> _Stored entries_
=== Section Start ===
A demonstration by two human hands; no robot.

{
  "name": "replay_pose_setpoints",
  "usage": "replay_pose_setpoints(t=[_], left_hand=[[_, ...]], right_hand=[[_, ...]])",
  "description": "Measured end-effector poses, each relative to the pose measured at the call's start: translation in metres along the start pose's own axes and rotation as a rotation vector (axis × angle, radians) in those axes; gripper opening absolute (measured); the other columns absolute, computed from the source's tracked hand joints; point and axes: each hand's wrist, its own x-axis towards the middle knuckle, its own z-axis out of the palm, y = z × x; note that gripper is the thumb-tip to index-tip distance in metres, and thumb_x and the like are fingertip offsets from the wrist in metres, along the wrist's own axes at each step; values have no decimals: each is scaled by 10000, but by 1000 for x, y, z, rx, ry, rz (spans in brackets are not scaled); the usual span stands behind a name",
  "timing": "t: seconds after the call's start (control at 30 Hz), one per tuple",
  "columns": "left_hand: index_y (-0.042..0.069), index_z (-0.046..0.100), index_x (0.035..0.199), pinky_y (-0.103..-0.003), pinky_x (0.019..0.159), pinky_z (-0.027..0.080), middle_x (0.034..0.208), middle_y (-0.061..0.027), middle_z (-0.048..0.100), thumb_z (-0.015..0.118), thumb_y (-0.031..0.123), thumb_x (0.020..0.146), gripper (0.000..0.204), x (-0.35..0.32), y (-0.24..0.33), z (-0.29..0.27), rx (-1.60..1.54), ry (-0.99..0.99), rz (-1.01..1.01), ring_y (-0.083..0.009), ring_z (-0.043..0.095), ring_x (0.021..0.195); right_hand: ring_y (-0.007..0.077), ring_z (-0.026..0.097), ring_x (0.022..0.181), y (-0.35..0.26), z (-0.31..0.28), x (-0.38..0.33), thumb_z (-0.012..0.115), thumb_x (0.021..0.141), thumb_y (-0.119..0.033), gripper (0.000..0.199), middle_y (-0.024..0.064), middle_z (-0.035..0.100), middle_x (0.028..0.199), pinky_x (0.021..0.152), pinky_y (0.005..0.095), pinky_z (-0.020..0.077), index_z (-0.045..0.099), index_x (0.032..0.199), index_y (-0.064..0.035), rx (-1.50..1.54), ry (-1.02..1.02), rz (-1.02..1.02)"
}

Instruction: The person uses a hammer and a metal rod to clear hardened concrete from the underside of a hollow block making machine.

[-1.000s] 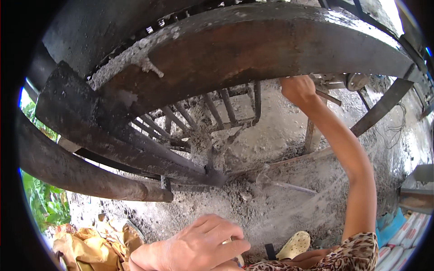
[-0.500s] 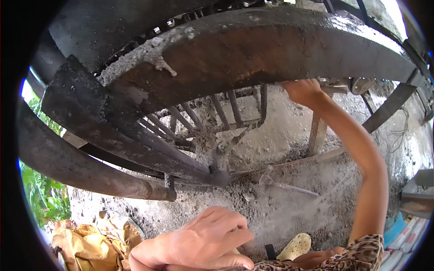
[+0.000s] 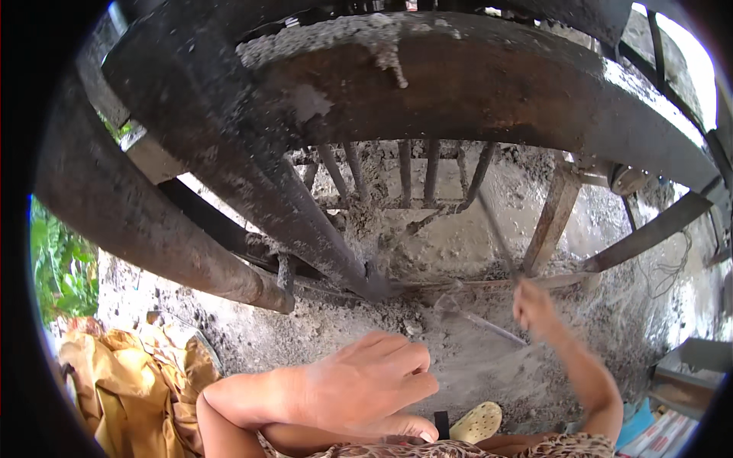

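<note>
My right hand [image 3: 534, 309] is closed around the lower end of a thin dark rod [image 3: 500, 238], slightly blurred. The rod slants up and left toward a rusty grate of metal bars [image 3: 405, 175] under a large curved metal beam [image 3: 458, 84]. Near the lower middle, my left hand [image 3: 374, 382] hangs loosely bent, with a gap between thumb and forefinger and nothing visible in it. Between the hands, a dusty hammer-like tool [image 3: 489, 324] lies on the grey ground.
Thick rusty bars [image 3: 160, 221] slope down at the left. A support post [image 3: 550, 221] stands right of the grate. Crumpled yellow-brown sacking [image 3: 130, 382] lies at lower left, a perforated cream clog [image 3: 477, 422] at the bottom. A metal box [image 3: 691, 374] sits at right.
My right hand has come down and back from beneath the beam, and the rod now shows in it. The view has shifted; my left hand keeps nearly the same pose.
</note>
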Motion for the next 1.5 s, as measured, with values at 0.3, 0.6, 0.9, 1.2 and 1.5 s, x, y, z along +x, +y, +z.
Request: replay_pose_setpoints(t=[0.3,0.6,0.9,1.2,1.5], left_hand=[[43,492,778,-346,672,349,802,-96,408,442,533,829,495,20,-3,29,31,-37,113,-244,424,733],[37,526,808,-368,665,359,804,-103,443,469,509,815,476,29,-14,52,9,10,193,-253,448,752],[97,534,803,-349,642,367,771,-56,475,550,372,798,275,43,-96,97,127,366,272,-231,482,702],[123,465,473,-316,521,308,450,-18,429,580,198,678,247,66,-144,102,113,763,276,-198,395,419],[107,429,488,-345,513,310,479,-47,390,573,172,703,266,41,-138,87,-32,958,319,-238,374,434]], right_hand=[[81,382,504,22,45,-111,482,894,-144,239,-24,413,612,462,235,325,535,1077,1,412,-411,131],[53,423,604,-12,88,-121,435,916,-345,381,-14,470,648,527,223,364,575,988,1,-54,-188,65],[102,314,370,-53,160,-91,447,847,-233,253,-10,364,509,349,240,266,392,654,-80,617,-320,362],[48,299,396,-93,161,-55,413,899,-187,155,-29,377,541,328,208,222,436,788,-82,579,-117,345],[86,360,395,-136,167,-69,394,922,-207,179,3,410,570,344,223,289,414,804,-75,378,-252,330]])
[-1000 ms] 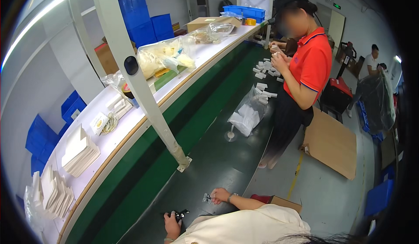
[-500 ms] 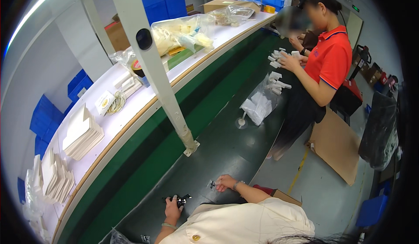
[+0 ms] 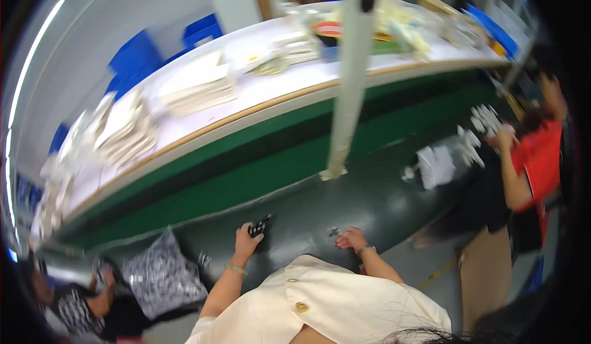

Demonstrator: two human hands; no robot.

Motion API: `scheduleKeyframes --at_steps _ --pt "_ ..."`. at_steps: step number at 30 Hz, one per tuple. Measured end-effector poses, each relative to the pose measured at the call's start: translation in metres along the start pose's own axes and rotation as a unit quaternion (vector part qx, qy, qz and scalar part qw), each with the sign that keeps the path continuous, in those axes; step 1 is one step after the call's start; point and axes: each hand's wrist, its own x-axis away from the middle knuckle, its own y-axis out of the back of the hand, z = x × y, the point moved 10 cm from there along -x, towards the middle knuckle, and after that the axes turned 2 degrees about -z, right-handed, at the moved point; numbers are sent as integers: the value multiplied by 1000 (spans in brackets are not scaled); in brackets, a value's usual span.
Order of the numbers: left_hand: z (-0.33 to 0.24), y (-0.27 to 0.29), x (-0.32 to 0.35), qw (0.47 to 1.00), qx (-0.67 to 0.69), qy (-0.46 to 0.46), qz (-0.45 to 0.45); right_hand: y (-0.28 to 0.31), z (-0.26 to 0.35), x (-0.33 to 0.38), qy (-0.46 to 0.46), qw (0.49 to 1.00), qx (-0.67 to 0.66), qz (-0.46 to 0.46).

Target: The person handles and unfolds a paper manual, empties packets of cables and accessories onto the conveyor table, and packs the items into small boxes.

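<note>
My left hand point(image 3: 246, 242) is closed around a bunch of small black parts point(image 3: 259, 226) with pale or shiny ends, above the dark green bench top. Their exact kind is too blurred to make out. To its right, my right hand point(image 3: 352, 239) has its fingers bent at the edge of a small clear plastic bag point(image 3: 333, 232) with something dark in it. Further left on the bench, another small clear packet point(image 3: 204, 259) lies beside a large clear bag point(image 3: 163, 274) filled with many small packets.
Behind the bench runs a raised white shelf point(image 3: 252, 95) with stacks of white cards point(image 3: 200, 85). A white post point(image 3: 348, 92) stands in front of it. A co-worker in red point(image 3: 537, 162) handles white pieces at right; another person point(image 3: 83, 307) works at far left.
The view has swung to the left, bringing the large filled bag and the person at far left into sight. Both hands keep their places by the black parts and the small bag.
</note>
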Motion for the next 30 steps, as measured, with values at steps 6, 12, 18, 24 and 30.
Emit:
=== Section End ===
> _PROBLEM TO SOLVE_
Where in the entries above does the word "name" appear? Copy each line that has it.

> _SOLUTION TO THE PROBLEM_
  "name": "replay_pose_setpoints",
  "description": "Measured end-effector poses, each relative to the pose measured at the call's start: translation in metres along the start pose's own axes and rotation as a rotation vector (axis × angle, radians) in those axes; gripper opening absolute (measured); the other columns absolute, computed from the source's tracked hand joints; point and axes: each hand's wrist, its own x-axis towards the middle knuckle, its own z-axis out of the palm, y = z × x; note that gripper is the thumb-tip to index-tip distance in metres, and thumb_x and the like are fingertip offsets from the wrist in metres, along the wrist's own axes at each step; values have no decimals: each is scaled by 10000, but by 1000 for x, y, z, rx, ry, rz (spans in brackets are not scaled); the usual span stands behind a name",

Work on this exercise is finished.